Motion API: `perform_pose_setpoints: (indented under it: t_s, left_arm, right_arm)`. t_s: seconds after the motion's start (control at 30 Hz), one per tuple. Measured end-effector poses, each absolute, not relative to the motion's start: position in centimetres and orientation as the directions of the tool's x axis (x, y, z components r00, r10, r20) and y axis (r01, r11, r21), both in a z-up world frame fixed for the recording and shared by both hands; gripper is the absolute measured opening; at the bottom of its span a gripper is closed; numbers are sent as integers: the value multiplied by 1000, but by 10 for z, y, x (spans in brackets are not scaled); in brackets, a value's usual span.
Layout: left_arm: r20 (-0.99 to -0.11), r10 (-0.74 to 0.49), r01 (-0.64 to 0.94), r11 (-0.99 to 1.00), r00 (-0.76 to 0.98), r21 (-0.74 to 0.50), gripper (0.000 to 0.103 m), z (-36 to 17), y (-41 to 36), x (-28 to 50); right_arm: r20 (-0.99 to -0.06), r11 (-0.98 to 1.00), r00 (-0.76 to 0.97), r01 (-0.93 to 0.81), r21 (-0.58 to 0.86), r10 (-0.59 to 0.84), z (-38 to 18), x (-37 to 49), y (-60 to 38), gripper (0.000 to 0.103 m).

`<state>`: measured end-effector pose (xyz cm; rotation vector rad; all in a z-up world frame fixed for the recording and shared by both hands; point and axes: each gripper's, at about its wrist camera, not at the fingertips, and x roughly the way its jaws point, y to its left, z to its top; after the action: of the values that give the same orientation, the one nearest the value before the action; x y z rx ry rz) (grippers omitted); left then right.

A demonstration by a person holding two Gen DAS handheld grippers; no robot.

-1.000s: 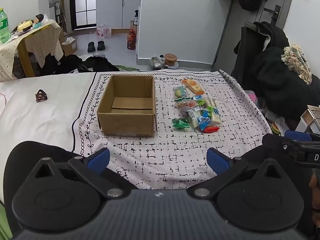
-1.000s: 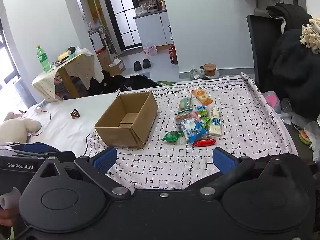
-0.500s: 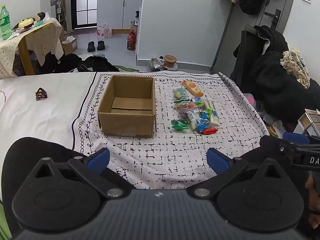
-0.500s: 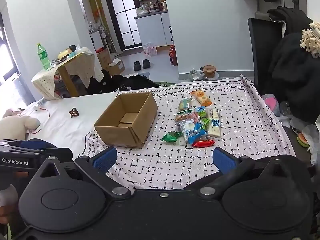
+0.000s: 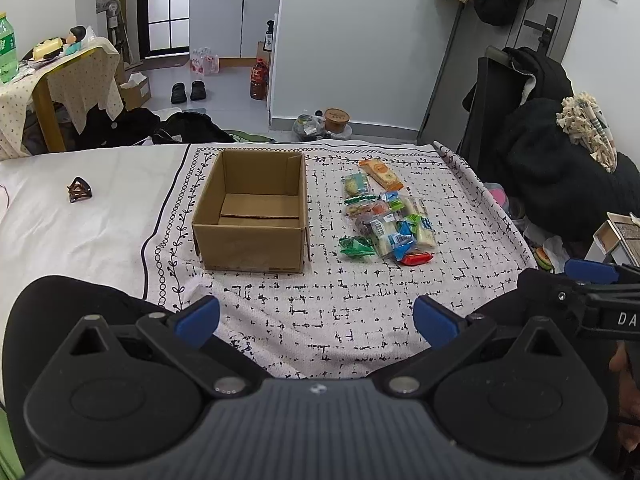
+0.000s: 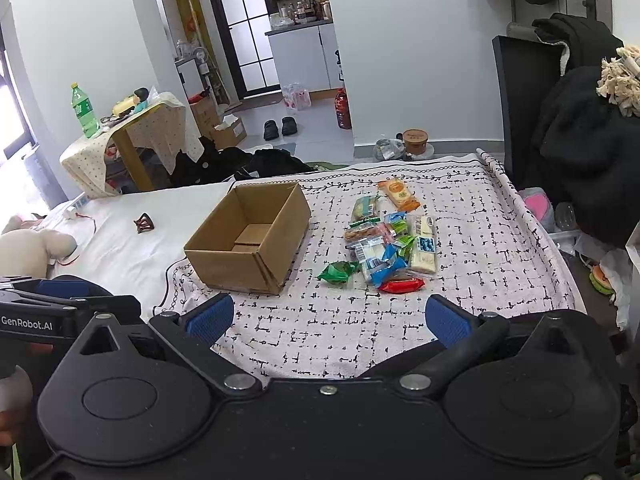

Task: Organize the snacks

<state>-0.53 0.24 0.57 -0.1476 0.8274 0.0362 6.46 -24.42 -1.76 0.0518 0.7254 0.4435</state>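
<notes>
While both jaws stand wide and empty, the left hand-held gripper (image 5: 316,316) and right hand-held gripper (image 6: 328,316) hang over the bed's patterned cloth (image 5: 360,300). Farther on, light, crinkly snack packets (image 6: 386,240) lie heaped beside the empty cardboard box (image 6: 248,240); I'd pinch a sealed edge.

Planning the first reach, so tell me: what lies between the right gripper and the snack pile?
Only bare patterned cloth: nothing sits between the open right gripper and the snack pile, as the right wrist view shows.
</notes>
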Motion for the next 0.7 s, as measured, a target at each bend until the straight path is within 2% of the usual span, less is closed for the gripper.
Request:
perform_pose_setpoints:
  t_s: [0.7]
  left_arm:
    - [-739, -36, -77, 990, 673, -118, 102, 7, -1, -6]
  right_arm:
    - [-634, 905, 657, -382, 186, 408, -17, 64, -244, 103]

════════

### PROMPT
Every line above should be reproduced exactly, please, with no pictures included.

### RESPONSE AREA
Motion API: `perform_pose_setpoints: (indented under it: t_s, left_arm, right_arm)`. t_s: seconds after the motion's start (control at 30 Hz), one per tuple. Measured end-effector poses, each absolute, not relative to the motion's start: position in centimetres and orientation as the directions of the tool's x axis (x, y, z components r00, r10, r20) and y axis (r01, r11, r21), both in a z-up world frame fixed for the recording and shared by both hands; gripper is the absolute measured opening; at the bottom of its span a gripper is closed; numbers are sent as integers: the value multiplied by 1000, but by 10 for z, y, x (spans in brackets are not scaled); in brackets, a value's usual span.
Layout: left_arm: r20 (-0.99 to -0.11), r10 (-0.74 to 0.49), r01 (-0.64 to 0.94), r11 (-0.99 to 1.00), r00 (-0.76 to 0.98), r21 (-0.74 to 0.50), gripper (0.000 to 0.103 m), z (-36 to 17), y (-41 to 36), x (-28 to 50); right_arm: r20 (-0.99 to -0.06), r11 (-0.98 to 1.00), r00 (-0.76 to 0.97), r01 (-0.93 to 0.81), r21 (-0.58 to 0.86), r10 (-0.59 to 0.84), z (-38 to 18), x (-37 to 49), y (-60 to 38), gripper (0.000 to 0.103 m).

`<state>`: measured end-effector pose (xyz cm; rotation vector rad; all in a z-up world frame fixed for the recording and shared by both hands; point and axes: each gripper's, at about its wrist camera, not at the fingertips, and x roughly the way its jaws point, y to its left, z to its top; after the action: of the values that give the same orientation, the one nearest the value before the action; x y z rx ry rz) (grippers omitted); left then right.

A demonstration by a person holding two Gen DAS handheld grippers; no robot.

-1.000s: 
-1.000s: 
-0.500s: 
-0.500s: 
+0.000s: 
+0.000s: 

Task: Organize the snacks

<state>-0.53 0.24 0.57 -0.1476 0.8274 0.0362 6.46 -24.42 -1.76 0.0518 0.7254 0.4435</state>
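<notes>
While both jaws stand wide and empty, the left hand-held gripper (image 5: 316,316) and right hand-held gripper (image 6: 328,316) hang over the bed's patterned cloth (image 5: 360,300). Farther on, light, crinkly snack packets (image 6: 386,240) lie heaped beside the empty cardboard box (image 6: 248,240); I'd pinch a sealed edge.

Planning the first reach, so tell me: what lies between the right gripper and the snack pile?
Only bare patterned cloth: nothing sits between the open right gripper and the snack pile, as the right wrist view shows.
</notes>
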Motion for the next 0.7 s, as measured, a target at each bend until the straight path is within 2% of the usual span, less is closed for the gripper.
Request:
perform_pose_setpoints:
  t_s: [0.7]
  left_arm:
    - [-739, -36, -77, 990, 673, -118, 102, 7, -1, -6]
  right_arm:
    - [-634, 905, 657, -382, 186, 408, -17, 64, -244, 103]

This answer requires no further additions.